The cautionary precedent is a story about George Bernard Shaw who, browsing in a second-hand shop somewhere, found one of his own works, inscribed for a friend "with esteem, GBS". Naturally, he bought it and returned it to the same friend, "with renewed esteem".

This is why, when I find books that have been dedicated to me, even by strangers, I have a dilemma. Either I keep them, however unwanted, or I tear out the fly-leaf and any other incriminating evidence.

Maybe I’m a spoilsport. After all, part of the charm of old books is seeing where they have been before you. In many cases, it’s more interesting than the text.

Anyway, the only part of Kenny's (otherwise suspiciously pristine) book I have got around to reading yet is his interview with a former editor of this newspaper, Douglas Gageby, which is fascinating. I never met the latter man, but his perspective as a Belfast Protestant in 1980s Dublin has lost none of its wit or wisdom in intervening decades.

The chapter is full of spikily humorous recollections, including the time he turned down a job with the then Irish Times editor Robert Smyllie, insulting him and the other "Trinity fellows" there, in favour of staying with de Valera's Irish Press ("I loved that paper").

Or one from years later, after he had taken the IT’s shilling but was back in his hometown, being given a tour of the Belfast Newsletter by an old schoolmate.

The Newsletter man jokingly introduced him as “a traitor, a Lundy”, who had gone to school “up the road in the Academy” but was now “editing a Fenian newspaper in Dublin”.

Gageby laughed along but then reminded them that the Academy had been founded in the days of the United Irishmen, whose principles it shared. “I am the one who is true to the Academy,” he said. “The rest of you are the Lundys.”

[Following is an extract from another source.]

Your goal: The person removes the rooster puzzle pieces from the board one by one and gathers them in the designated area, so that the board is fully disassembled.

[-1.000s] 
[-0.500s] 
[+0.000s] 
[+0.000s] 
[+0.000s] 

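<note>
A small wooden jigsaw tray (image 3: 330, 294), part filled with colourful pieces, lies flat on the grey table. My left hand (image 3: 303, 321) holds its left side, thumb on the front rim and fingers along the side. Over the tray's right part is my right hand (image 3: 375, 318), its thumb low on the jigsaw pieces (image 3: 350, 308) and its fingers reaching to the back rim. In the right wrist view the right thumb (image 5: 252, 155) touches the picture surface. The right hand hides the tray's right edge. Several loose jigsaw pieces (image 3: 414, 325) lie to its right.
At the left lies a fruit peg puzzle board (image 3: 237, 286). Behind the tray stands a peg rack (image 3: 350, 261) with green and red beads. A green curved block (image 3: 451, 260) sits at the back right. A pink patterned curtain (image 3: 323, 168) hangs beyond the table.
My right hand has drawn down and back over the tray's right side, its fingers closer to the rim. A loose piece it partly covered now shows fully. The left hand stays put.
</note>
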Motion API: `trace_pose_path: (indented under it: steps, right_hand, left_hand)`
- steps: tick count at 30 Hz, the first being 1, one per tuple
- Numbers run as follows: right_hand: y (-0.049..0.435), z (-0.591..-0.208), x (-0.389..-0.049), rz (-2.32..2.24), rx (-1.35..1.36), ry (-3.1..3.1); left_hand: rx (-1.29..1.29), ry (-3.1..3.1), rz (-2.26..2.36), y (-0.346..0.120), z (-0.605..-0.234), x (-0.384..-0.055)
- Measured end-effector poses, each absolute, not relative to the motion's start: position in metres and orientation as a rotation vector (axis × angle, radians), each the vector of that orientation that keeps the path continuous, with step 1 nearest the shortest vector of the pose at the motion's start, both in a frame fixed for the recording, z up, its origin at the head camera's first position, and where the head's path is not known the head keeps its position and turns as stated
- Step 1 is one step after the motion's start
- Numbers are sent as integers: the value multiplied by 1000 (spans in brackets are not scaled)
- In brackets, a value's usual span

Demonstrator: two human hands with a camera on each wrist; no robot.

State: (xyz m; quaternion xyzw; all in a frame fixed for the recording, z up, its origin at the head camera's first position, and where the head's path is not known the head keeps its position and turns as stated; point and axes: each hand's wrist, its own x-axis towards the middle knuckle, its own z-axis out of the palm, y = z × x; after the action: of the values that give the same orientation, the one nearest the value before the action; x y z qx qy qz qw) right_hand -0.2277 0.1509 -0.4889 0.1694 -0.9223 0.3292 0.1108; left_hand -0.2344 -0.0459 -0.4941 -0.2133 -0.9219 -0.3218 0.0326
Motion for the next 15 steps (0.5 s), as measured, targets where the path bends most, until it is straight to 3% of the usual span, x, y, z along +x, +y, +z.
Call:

But the part of my latest second-hand book that has been most instructive so far was a detail about Gageby’s father Tom, a “commonwealth man and a unionist” who was a civil servant in Dublin before 1922, then returned to Belfast to join the new administration there. Gageby thinks he never liked Belfast. He may also have been prone to depression. Either way, he arrived home from work every weekend “with an armful of books from the free library” and never went outside again until Monday.

In the meantime, the free library must have rubbed off on his son. Ideas can be viral, as we know (let’s hope borrowed books are not, for now).

And it seems telling that among the texts his unionist father encouraged Gageby jnr to read was a classic from the War of Independence, Ernie O’Malley’s On Another Man’s Wound.